Jeff Sessions. Al senatore dell'Alabama, anche lui sostenitore della prima ora di Trump, è stato offerto il posto di segretario alla giustizia, decisione che non ha mancato di sollevare critiche. In passato la sua nomina a giudice federale è stata bloccata per i suoi commenti razzisti ed è conosciuto per la linea dura contro l'immigrazione. Per lui sarà necessaria la conferma del Senato.
Mike Pompeo. Deputato del Kansas e membro della commissione intelligence della Camera, Mike Pompeo sarà il prossimo direttore della Cia. É uno dei più convinti oppositori dell'accordo sul nucleare iraniano e un sostenitore del carcere di Guantanamo, che a suo avviso dovrebbe restare aperto. Pompeo ha duramente criticato Hillary Clinton su Bengasi, definendo la sua condotta «moralmente riprovevole».
Mitt Romney. L'ex candidato alla presidenza 2012, ha incontrato Trump nel suo golf resort in New Jersey ed è uno dei papabili per la segreteria di stato. «Abbiamo parlato di questioni di sicurezza internazionale - ha detto Romney - Un incontro molto produttivo». Romney è stato uno dei critici più accesi del miliardario durante la campagna elettorale, con cui si è scambiato frecciate velenose, ma ora potrebbe entrare nella nuova amministrazione. La scelta del repubblicano moderato alla guida di Foggy Bottom darebbe un importante segnale di riavvicinamento all'establisment del Grand Old Party.
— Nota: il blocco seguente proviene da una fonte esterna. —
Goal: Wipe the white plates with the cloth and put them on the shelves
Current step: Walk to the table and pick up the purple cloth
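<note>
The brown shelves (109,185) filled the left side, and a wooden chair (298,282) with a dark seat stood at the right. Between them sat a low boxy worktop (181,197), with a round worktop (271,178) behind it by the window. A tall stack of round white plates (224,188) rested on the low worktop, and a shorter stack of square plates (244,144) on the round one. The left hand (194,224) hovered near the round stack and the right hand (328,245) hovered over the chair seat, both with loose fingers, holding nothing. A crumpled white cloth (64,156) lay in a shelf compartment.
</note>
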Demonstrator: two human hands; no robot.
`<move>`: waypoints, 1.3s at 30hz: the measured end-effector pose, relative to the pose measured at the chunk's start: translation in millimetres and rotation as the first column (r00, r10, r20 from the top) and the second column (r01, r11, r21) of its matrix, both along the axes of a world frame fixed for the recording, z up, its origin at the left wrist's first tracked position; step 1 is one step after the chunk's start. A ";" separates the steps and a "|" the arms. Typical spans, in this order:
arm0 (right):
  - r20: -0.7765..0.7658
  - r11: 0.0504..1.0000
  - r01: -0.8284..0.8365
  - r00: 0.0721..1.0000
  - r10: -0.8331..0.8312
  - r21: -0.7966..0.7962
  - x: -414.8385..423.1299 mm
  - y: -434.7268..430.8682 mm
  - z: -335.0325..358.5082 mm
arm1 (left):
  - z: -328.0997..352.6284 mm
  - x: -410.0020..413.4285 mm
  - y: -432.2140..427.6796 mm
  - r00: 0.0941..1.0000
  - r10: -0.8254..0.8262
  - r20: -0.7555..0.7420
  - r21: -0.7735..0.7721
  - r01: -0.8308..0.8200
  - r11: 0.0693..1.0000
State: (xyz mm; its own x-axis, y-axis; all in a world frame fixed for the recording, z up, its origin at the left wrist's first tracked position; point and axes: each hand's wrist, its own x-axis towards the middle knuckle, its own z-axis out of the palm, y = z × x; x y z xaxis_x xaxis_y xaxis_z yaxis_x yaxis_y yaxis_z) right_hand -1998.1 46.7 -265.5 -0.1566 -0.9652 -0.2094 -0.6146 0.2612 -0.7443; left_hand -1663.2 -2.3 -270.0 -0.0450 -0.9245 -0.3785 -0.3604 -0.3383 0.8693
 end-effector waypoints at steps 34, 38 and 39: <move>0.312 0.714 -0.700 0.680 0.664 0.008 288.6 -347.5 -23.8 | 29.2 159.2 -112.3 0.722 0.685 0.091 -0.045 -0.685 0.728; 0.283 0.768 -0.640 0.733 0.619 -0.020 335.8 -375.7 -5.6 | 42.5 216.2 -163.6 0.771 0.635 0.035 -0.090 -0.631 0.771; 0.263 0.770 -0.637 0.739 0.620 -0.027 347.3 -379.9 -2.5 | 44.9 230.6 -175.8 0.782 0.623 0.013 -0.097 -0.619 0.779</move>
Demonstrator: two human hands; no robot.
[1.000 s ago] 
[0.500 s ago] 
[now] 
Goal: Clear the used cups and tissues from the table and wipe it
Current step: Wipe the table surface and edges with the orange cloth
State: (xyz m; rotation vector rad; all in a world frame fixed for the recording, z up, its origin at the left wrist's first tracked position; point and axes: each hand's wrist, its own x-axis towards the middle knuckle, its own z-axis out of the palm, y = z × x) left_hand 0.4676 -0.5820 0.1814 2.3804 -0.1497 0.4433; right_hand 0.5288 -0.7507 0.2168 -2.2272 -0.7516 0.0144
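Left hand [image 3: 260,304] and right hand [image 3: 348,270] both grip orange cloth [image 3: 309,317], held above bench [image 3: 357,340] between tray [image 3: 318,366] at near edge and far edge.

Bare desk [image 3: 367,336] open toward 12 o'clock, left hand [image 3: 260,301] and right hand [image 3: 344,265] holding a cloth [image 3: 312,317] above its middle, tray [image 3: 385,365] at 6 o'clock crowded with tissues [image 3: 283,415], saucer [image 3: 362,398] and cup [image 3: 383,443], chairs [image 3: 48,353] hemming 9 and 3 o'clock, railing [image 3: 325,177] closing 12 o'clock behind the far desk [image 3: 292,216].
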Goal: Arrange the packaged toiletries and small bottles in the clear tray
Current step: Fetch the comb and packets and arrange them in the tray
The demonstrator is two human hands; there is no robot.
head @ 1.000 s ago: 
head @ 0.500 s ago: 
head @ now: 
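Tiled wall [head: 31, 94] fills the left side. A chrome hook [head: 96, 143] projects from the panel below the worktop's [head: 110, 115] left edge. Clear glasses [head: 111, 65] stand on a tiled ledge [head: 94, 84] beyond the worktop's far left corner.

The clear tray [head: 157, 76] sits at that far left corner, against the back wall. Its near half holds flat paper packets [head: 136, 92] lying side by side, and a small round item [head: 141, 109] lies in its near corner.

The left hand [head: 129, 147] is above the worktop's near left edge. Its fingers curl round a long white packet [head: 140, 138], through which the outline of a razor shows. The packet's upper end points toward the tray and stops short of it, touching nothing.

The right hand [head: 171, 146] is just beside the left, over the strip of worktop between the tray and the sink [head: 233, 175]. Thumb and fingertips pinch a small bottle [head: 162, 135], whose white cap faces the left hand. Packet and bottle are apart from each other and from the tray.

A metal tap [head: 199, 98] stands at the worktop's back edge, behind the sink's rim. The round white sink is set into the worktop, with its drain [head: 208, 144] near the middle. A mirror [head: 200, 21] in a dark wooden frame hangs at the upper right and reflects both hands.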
Rudy Giuliani. L'ex sindaco di New York Rudy Giuliani, passato alla storia per la sua politica «tolleranza zero» contro la delinquenza, è in lizza per la segreteria di stato. Fedelissimo di «The Donald», alfiere della lotta all'Isis e dello slogan «Make America Safe Again» («fai tornare l'America un luogo sicuro»), è sostenuto dai collaboratori più vicini al re del mattone, ma non è gradito ai rappresentanti dell'establishment Gop.
Nikki Haley. La governatrice del South Carolina, figlia di immigrati indiani, è un altra papabile per il ruolo di segretario di stato, ed è praticamente l'unica donna citata tra i candidati per la nuova amministrazione. Fonti vicine al presidente in pectore ritengono poco probabile che alla fine la scelta cada su di lei.
Chris Christie.
Il nome del governatore del New Jersey, molto vicino a Trump, è tra quelli in lista per la sicurezza interna, il ministero dei trasporti o del commercio. Già spodestato dalla guida del «transition team», a remare contro di lui è il marito di Ivanka, Jared Kushner, che vuole fargliela pagare per vecchi dissapori personali.